Exercise details:
A verbatim reproduction of the lines below, from the line containing "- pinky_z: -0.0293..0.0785" through the line containing "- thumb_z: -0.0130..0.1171", both ends included, is the whole required output.

(Saved entries)
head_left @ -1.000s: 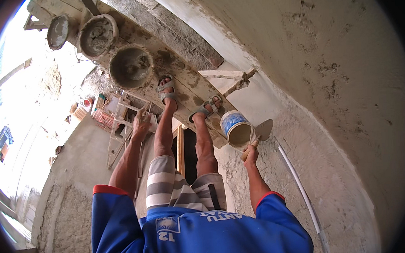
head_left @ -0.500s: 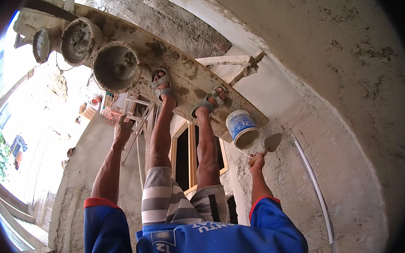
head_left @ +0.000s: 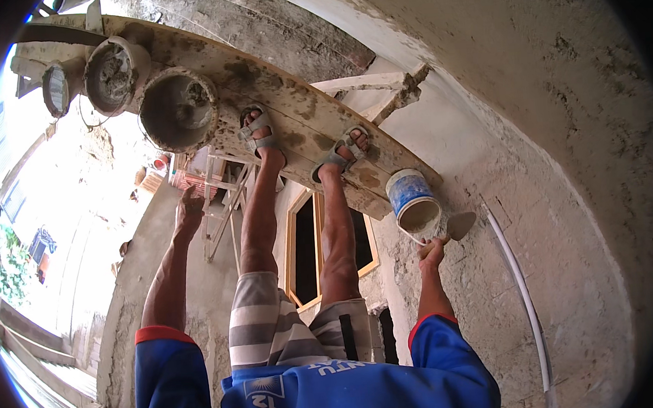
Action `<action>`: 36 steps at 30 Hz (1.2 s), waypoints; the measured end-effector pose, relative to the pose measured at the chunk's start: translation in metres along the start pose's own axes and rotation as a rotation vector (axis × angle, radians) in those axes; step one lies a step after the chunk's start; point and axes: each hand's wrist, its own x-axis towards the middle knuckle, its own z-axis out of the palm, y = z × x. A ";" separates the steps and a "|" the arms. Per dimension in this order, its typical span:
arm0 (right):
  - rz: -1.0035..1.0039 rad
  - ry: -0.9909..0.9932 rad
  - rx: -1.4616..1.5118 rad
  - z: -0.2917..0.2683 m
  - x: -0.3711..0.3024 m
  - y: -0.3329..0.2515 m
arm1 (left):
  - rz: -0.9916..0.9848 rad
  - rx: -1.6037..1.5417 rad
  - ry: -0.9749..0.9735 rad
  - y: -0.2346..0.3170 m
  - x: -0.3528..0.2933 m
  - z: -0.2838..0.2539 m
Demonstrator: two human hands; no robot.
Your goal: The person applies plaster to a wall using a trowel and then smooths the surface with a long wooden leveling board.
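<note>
My right hand (head_left: pixel 433 253) is closed round the handle of a pointing trowel, at the right end of the plank. The trowel's grey blade (head_left: pixel 462 225) points up and right, close to the wall. Just beyond that hand sits a small blue and white bucket (head_left: pixel 409 187); its wire handle (head_left: pixel 409 234) hangs down beside my fingers, and whether they touch it I cannot tell. Off to the left, my left hand (head_left: pixel 188 210) hangs free below the plank edge, holding nothing, its fingers loosely apart.
My sandalled feet stand on a mortar-stained plank (head_left: pixel 304 149). At its left end are a large mortar tub (head_left: pixel 181 144) and two smaller buckets, one holding mortar (head_left: pixel 114 71). Below are a wooden ladder (head_left: pixel 225 203) and a window frame (head_left: pixel 374 250). A white pipe (head_left: pixel 515 290) runs along the right wall.
The view has shifted slightly, so the bucket, trowel and right hand appear further right and the tubs further left. My right hand still grips the trowel.
</note>
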 end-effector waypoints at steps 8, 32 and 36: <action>0.007 -0.031 -0.001 0.015 0.000 0.012 | 0.059 -0.046 -0.027 -0.020 0.012 0.013; -1.239 -1.176 -1.846 0.430 -0.330 0.034 | -0.262 -1.287 0.104 -0.032 0.124 0.054; -1.585 -1.217 -2.059 0.559 -0.394 0.116 | -0.266 -1.826 0.139 -0.016 0.165 0.064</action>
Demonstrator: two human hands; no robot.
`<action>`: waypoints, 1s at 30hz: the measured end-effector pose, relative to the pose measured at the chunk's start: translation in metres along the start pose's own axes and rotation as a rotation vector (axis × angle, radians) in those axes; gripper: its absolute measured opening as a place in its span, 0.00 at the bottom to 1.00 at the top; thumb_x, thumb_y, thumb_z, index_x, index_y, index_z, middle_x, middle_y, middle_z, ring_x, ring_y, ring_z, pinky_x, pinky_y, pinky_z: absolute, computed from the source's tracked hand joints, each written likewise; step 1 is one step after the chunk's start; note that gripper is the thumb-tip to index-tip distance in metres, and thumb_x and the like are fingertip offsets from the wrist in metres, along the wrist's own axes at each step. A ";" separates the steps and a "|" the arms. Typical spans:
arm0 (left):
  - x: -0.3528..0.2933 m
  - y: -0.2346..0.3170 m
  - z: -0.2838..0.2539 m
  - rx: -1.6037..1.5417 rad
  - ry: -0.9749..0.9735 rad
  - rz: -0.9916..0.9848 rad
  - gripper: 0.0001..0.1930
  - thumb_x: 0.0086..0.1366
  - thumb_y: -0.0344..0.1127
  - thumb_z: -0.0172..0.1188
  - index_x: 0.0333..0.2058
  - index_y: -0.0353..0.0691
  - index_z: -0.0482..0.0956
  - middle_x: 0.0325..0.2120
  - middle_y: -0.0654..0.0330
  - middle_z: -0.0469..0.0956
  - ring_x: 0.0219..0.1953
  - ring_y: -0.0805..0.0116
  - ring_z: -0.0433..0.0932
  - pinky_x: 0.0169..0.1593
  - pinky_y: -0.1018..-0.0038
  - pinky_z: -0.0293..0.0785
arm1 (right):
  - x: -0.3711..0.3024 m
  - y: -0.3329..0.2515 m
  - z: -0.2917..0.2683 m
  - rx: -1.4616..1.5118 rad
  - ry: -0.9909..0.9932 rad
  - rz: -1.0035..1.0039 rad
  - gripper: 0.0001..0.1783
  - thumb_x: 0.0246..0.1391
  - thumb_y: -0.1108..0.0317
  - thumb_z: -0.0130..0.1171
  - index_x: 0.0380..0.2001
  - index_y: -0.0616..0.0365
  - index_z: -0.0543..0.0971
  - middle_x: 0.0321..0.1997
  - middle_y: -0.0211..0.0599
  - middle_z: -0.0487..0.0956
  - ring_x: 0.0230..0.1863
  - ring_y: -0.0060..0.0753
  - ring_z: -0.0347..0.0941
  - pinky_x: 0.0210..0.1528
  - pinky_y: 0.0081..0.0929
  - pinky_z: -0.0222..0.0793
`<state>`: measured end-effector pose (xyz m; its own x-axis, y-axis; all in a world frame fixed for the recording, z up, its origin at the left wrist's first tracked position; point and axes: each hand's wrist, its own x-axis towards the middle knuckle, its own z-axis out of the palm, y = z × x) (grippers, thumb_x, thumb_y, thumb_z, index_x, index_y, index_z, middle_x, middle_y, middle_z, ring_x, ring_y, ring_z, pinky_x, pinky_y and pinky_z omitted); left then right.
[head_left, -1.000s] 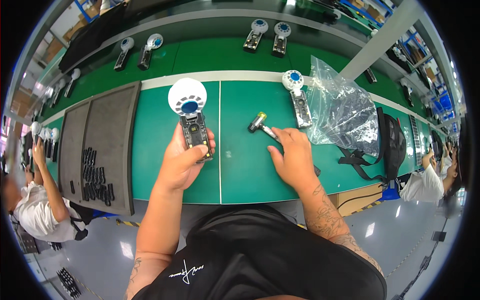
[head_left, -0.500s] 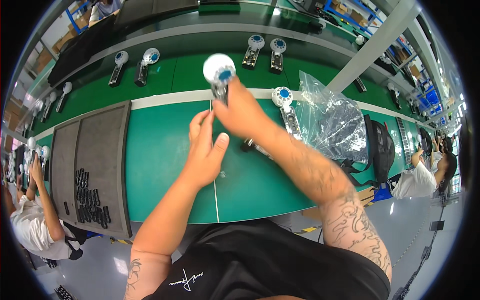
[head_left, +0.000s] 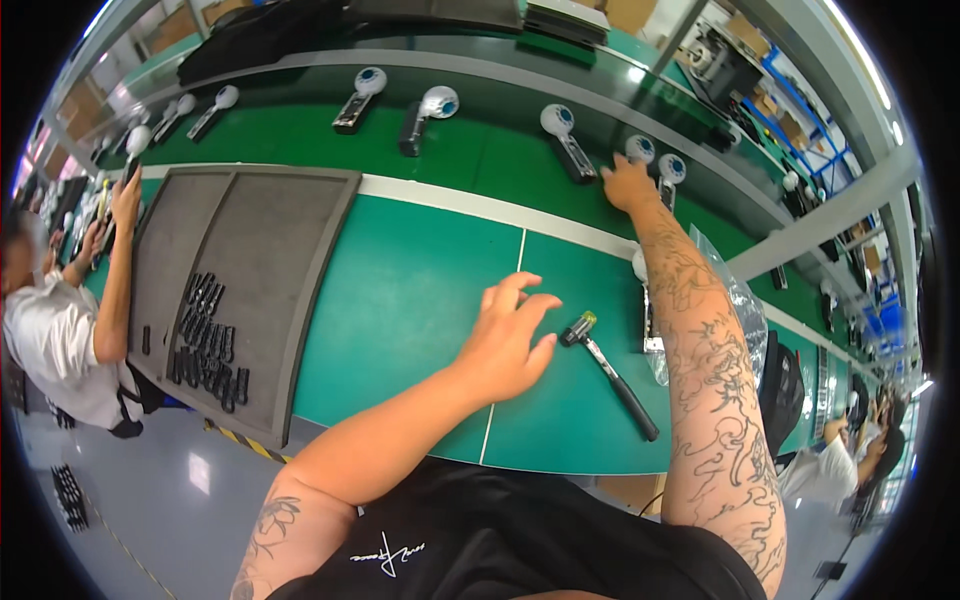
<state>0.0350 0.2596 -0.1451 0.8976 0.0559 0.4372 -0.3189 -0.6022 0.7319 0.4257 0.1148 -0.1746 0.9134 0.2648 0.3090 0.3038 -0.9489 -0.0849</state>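
Right hand [head_left: 632, 186] is sitting out over the belt [head_left: 500, 165], past the desk's [head_left: 420, 290] far edge, right at a fan [head_left: 641, 150]. That fan's round head is showing just beyond the fingers, the rest is hiding behind the hand; can't tell if the fingers are gripping it or only touching. Second fan [head_left: 672, 168] is sitting just right of it, handle partly hiding behind the wrist. Third fan [head_left: 574, 158] is lying left of the hand, head pointing away, handle end near the thumb. Two more fans [head_left: 412, 130] are lying farther left on the belt. Left hand [head_left: 505, 345] is hovering over the desk, fingers standing apart and half-curled, nothing in them. Hammer [head_left: 622, 390] is lying between left hand and right forearm [head_left: 695, 290], yellow-green face on the far side, black grip toward the body. Forearm is partly covering a desk fan [head_left: 639, 263]. Bag [head_left: 747, 310], clear plastic, is showing right of the forearm, black backpack [head_left: 785, 385] near it. Grey tray [head_left: 265, 250] is lying on the left: black parts [head_left: 205, 325] are bunching in its right compartment, one sitting alone in the left. Beyond, a co-worker [head_left: 70, 330] is holding up another fan [head_left: 137, 142].
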 end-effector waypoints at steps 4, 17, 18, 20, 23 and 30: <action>-0.002 -0.006 0.003 -0.041 -0.031 -0.046 0.23 0.64 0.32 0.66 0.58 0.38 0.77 0.66 0.43 0.64 0.59 0.45 0.70 0.64 0.54 0.72 | 0.034 0.043 -0.005 0.047 -0.152 -0.084 0.26 0.64 0.57 0.54 0.62 0.51 0.81 0.62 0.52 0.81 0.53 0.64 0.80 0.55 0.48 0.77; 0.004 -0.001 -0.021 -1.303 0.115 -0.549 0.24 0.77 0.37 0.61 0.66 0.41 0.66 0.57 0.50 0.81 0.59 0.53 0.82 0.62 0.58 0.80 | -0.309 -0.117 -0.161 0.872 -0.196 -0.585 0.44 0.56 0.69 0.68 0.75 0.63 0.64 0.69 0.52 0.76 0.61 0.55 0.79 0.61 0.42 0.78; 0.004 -0.008 -0.018 -1.278 0.073 -0.446 0.21 0.75 0.34 0.62 0.62 0.41 0.68 0.55 0.50 0.81 0.58 0.52 0.83 0.61 0.57 0.80 | -0.309 -0.108 -0.164 0.901 -0.113 -0.650 0.48 0.56 0.68 0.69 0.76 0.63 0.60 0.69 0.55 0.74 0.61 0.56 0.79 0.61 0.42 0.77; 0.002 -0.008 -0.016 -1.300 0.071 -0.404 0.24 0.70 0.28 0.64 0.62 0.40 0.68 0.50 0.51 0.82 0.53 0.55 0.84 0.57 0.64 0.81 | -0.309 -0.086 -0.173 0.774 0.041 -0.769 0.42 0.55 0.68 0.70 0.72 0.59 0.66 0.68 0.53 0.75 0.63 0.57 0.76 0.65 0.44 0.74; -0.001 -0.018 -0.028 -1.105 0.143 -0.397 0.24 0.67 0.24 0.64 0.60 0.37 0.71 0.40 0.58 0.79 0.39 0.67 0.82 0.46 0.75 0.78 | -0.314 -0.057 -0.168 0.604 0.067 -0.684 0.39 0.54 0.68 0.70 0.70 0.57 0.69 0.67 0.51 0.74 0.65 0.57 0.74 0.67 0.45 0.72; -0.003 -0.001 -0.134 -0.610 0.123 -0.572 0.22 0.59 0.29 0.72 0.51 0.38 0.77 0.34 0.61 0.78 0.32 0.72 0.76 0.37 0.77 0.72 | -0.310 -0.031 -0.128 0.636 -0.093 -0.563 0.34 0.49 0.71 0.69 0.63 0.51 0.76 0.66 0.46 0.74 0.64 0.56 0.71 0.68 0.47 0.69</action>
<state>-0.0082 0.3665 -0.0770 0.9424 0.3291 -0.0589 0.0348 0.0786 0.9963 0.0981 0.0402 -0.1461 0.5908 0.7073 0.3881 0.7879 -0.4023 -0.4662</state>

Solution to this problem:
  - pinky_z: -0.0293..0.0785
arm1 (right):
  - x: -0.3711..0.3024 m
  - y: -0.3329..0.2515 m
  - z: -0.2917..0.2683 m
  - rx: -1.4616..1.5118 rad
  - ry: -0.9909..0.9932 rad
  - rz: -1.0035..1.0039 rad
  - gripper: 0.0001..0.1783
  - thumb_x: 0.0246..0.1391
  - thumb_y: -0.1108..0.0317
  - thumb_z: -0.0130..0.1171

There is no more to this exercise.